Template Class entropy_balch2000

Inheritance Relationships

Base Type

Class Documentation

template<typename T>
class entropy_balch2000 : public rcppsw::er::client<entropy_balch2000<T>>

Wrapper class for performing clustering using the event horizon model in which all points within a specified distance (horizon) to a point i are included in its cluster. Implements the following algorithm from Balch2000:

For each value of horizon:

  1. Initialize N clusters, one for each datapoint in the input vector.

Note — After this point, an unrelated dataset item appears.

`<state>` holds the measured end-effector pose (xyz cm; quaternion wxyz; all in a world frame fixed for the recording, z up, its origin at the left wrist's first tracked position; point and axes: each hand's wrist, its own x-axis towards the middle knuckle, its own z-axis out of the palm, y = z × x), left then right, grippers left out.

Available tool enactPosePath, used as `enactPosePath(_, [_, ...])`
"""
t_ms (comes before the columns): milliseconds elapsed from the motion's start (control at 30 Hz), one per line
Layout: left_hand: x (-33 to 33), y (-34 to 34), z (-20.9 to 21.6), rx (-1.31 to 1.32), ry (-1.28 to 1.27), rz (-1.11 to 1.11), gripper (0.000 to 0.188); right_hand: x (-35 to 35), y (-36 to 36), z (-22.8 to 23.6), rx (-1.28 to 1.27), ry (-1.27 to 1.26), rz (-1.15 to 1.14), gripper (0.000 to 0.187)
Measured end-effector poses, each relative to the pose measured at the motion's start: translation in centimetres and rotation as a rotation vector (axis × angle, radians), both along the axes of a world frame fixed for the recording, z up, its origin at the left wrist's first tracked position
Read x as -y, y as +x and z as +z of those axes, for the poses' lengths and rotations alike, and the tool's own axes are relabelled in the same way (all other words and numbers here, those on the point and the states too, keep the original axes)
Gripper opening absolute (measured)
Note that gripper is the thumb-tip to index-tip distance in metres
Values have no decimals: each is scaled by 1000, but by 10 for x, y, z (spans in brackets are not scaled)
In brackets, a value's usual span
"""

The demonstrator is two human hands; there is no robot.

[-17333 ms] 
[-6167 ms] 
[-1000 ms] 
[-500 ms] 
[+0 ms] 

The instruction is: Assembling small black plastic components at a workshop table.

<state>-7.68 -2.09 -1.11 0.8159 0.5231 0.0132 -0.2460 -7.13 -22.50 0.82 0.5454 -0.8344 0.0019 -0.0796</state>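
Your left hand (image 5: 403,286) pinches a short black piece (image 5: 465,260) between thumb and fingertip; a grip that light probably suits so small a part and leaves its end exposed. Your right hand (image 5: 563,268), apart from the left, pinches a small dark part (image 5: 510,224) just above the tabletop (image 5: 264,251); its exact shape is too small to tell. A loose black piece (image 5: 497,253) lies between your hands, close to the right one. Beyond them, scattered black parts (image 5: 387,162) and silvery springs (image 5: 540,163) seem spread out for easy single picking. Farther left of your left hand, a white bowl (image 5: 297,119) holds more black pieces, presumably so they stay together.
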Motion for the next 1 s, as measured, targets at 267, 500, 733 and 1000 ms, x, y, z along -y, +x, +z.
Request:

  2. For each cluster c_i centered at point p_i, check every point p_j (i != j), and if distance(p_i, p_j) <= horizon, add p_j to c_i.

  3. Discard redundant clusters.

  4. Calculate entropy of remaining non-redundant clusters. Entropy is accumulated across all values of horizon.

Template Parameters:

T – The type of the data that is being clustered. It must support the following operations: +=, /=, = .

Public Types

using cluster_vector = typename base_clustering_impl<T, policy::EH>::cluster_vector
using dist_calc_ftype = typename base_clustering_impl<T, policy::EH>::dist_calc_ftype
using membership_map = std::map<double, membership_type<policy::EH>>
using membership_vector = std::vector<membership_type<policy::EH>>

Public Functions

inline entropy_balch2000(std::unique_ptr<eh_clustering_impl<T>> impl, const math::ranged &horizon, double horizon_delta)
Parameters:
  • impl – The method and policy for clustering.

  • horizon – The min and maximum bounds of distances to use when computing clusters.

  • horizon_delta – The step size for moving between the min and max distance bounds; defines # of overall iterations.

inline double run(const std::vector<T> &data, const dist_calc_ftype &dist_func)

Perform entropy based clustering, returning the accumulated entropy across all horizons.